Песчаные черви Дюны | страница 19
Скиталь расширил изображение, теперь мальчик видел огромный дом, наполненный бесчисленным множеством чанов. Вокруг были видны шпили, башни и улицы Бандалонга. Этого визуального пейзажа должно хватить, но Скиталю хотелось бы добавить и другие детали — запах плодовитой самки, свет солнца родной планеты, умиротворяющее чувство локтя — сознание того, что в городе тысячи тлейлаксов, заполнивших улицы, дома, храмы.
Скиталь почувствовал себя страшно одиноким.
— Я уже давно не должен жить и стоять перед тобой. Меня оскорбляет моя старость, боль, телесная немощь. Кехль мастеров уже давно произвел бы эвтаназию, и моя жизнь продолжилась бы в свежем теле нового гхола. Но сейчас настали страшные времена.
— Страшные времена, — словно эхо повторил мальчик, попятившись сквозь одно из подробных изображений. — Ты должен делать вещи, невыносимые и недопустимые в иных условиях. Ты должен проявить героизм и оставаться живым время, достаточное для того, чтобы разбудить меня, и я душой клянусь тебе, что стану Скиталем. До того, как будет поздно.
Процесс пробуждения гхола не был ни быстрым, ни простым. Год за годом Скиталь применял давление, напоминание, использовал многие ментальные приемы. Каждый урок, каждое требование были словно камни, складываемые в груду, которая постепенно становилась все выше и выше, и рано или поздно она станет настолько неустойчивой, что начнется обвал, и наступит прозрение. Но только Бог и Пророк могли знать, какой именно мелкий камешек памяти станет последним и вызовет освобождающий обвал и лавину.
По лицу Скиталя мальчик видел, что его наставник сильно расстроен. Не зная, что делать, ребенок процитировал выдержку из своего катехизиса:
— Столкнувшись с невозможным выбором, надо всегда выбирать путь Великой Веры. Бог ведет только тех, кто хочет, чтобы их вели.
Кажется, та же самая мысль отняла последние силы у Скиталя. Он упал на ближайший стул и постарался восстановить силы. Гхола подбежал к нему, и Скиталь погладил своего маленького двойника по волосам.

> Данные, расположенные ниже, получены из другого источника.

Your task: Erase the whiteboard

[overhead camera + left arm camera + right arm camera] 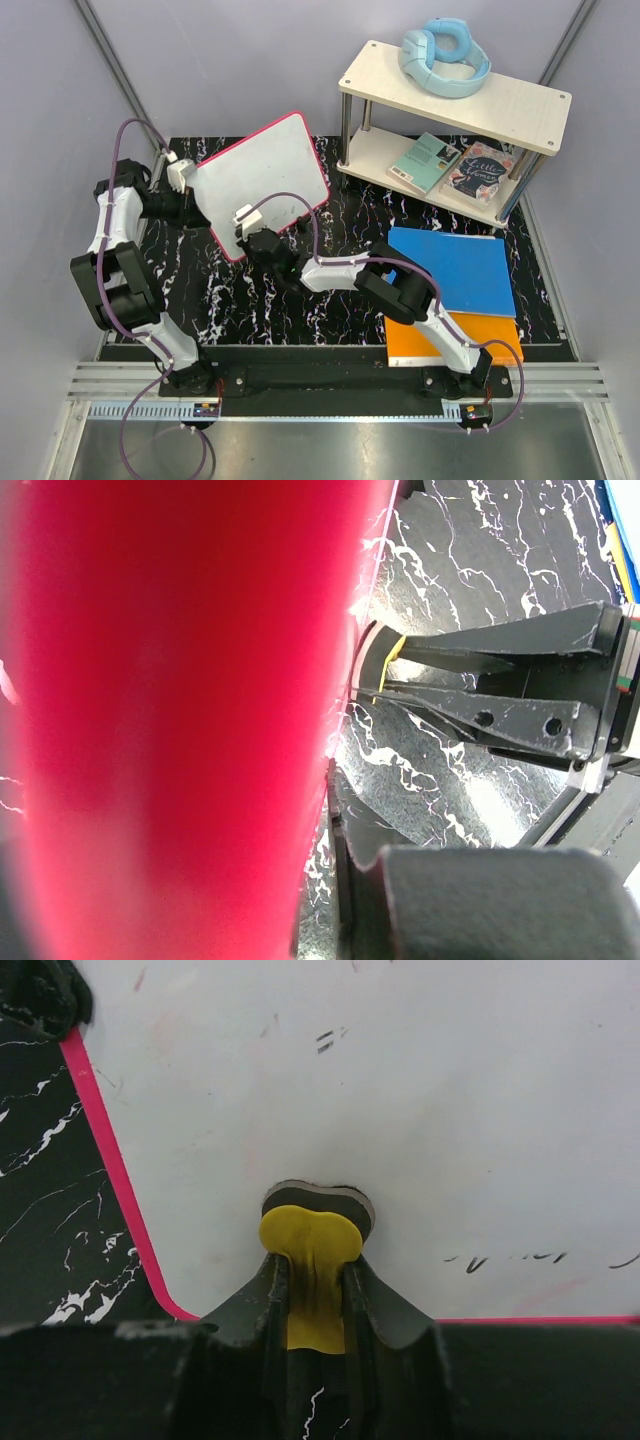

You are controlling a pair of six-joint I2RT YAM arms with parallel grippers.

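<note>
- Whiteboard [265,175] sits at the rear left of the black marbled desk [300,310], turned at an angle, with its pink-red rim [110,1175] showing along the edge nearest the arms
- The left gripper [190,185] is at the board's left edge. In its own wrist view the rim is a red blur against the lens with only one finger [480,900] visible, so it seems to be clamped on that edge to steady the board, though the view is too poor to be sure
- The right gripper [312,1285] is closed narrowly on a yellow eraser [310,1235], whose dark felt face is pressed on the white surface just inside the near rim, close to a rounded corner
- Faint black strokes [500,1257] remain to one side of the eraser, and a small pair of marks [325,1040] lies further up the board, so the wiping looks unfinished
- Risk: the pad works right beside the rim, so a stroke toward that edge could carry it off the board and onto the desk
- Risk: the board is held at one edge only, so hard sideways pressure far from that hold could swing it or pull it free
- Risk: the eraser is pinched on a thin section – dragging it across could twist it in the fingers, lift the felt and leave streaks
</note>
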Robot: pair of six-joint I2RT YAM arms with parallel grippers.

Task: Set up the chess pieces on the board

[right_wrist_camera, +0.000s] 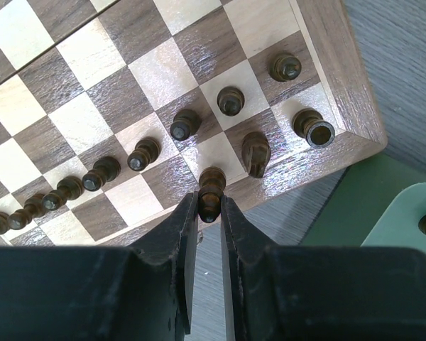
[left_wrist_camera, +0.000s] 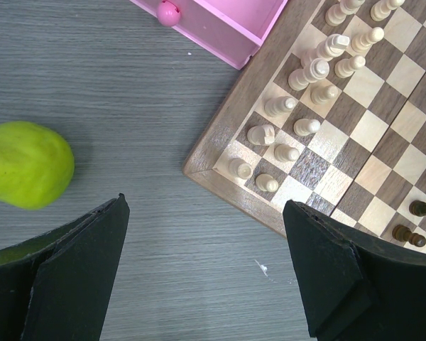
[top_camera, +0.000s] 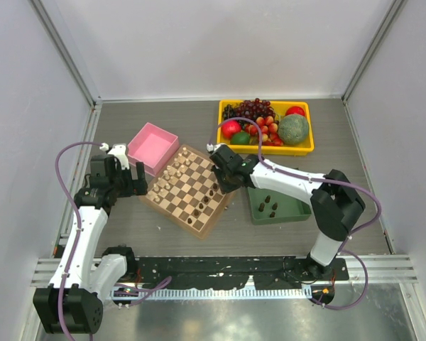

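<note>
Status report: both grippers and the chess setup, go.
Left gripper open, hovering beside checkered wooden board. Right gripper shut on dark brown chess piece over board's edge row. Dark knight close alongside.

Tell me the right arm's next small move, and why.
Probably ease straight down until the piece seats, then open. The right gripper is shut on a dark piece that stands upright over the edge row of the board, beside the knight, where a square looks free. Whether its base already touches the wood cannot be told.
</note>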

— Как ты молод, вероятно, слишком молод.
Ребенок положил руку на плечо старика.
— Я буду стараться — клянусь тебе. Я буду трудиться, не щадя сил.
Он зажмурил глаза и изо всех сил попытался свалить невидимую и неощутимую стену, окружавшую его спящую пока память. Мальчик сильно вспотел от усилия, но в конце концов сдался и открыл глаза.
Старший Скиталь пришел в отчаяние. Он уже использовал все известные ему способы подтолкнуть мальчика к краю прозрения. Это был кризис, катастрофа, парадокс, безнадежность. Но отчаяние и горе Скиталя были куда глубже, чем чувства ребенка. Клинические знания оказались неэффективными.